Task to complete: Copy every line from the records below that carries the word "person".

Exercise material:
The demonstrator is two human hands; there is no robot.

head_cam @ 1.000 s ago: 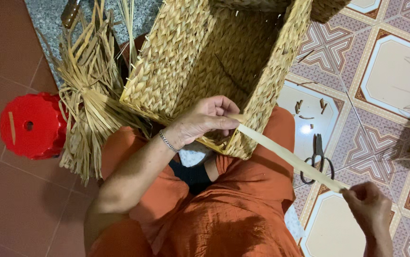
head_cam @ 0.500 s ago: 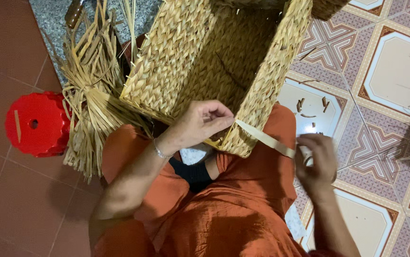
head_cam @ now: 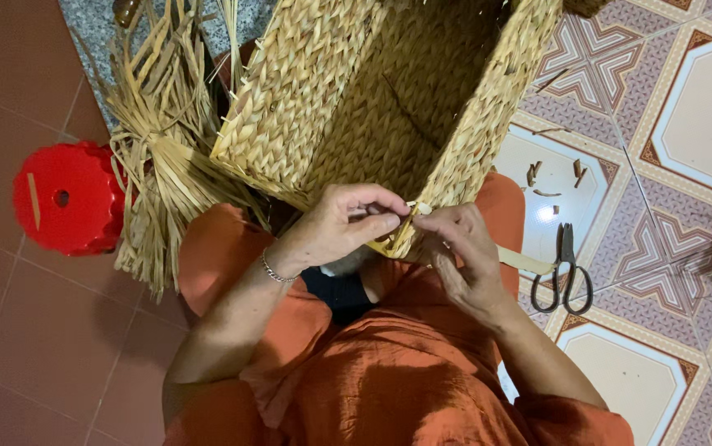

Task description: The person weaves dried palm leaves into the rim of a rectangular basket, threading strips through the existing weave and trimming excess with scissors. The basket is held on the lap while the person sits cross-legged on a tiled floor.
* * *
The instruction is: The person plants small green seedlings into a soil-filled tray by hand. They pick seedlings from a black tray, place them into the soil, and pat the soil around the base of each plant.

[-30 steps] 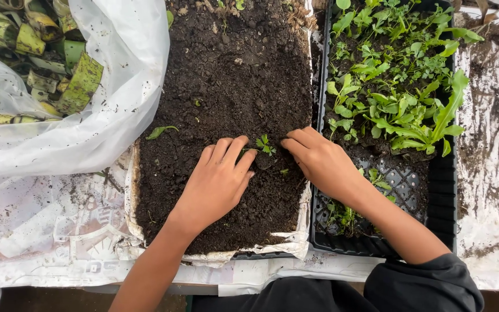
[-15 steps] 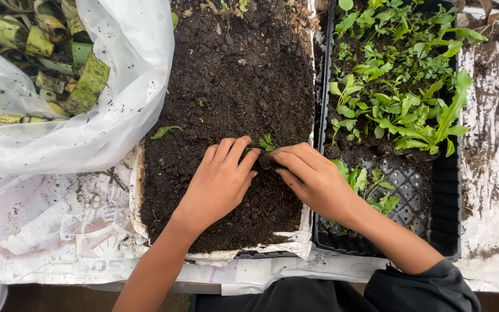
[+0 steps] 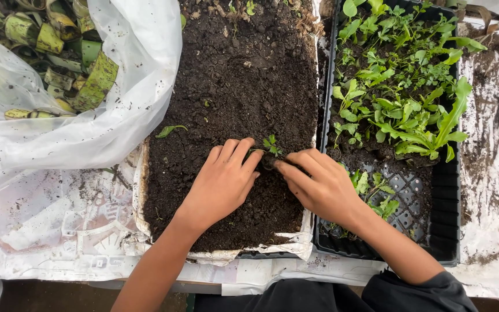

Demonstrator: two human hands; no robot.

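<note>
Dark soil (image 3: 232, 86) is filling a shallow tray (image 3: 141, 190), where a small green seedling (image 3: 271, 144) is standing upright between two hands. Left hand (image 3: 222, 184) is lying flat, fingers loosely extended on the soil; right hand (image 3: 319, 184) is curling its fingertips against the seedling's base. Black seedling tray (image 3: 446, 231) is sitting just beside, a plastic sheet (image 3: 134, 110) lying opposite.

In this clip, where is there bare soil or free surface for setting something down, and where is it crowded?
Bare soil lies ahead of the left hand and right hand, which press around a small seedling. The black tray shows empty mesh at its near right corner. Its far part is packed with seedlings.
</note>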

Response:
Task description: The person weaves dried palm leaves into the rim of a rectangular basket, threading strips through the existing weave and trimming excess with scissors. The basket is held on the lap while the person sits cross-legged on a tiled floor.
The instruction is: The person plants small green seedlings into a soil-filled tray by hand. They pick seedlings from a black tray, place them into the soil, and pat the soil around the base of each plant.

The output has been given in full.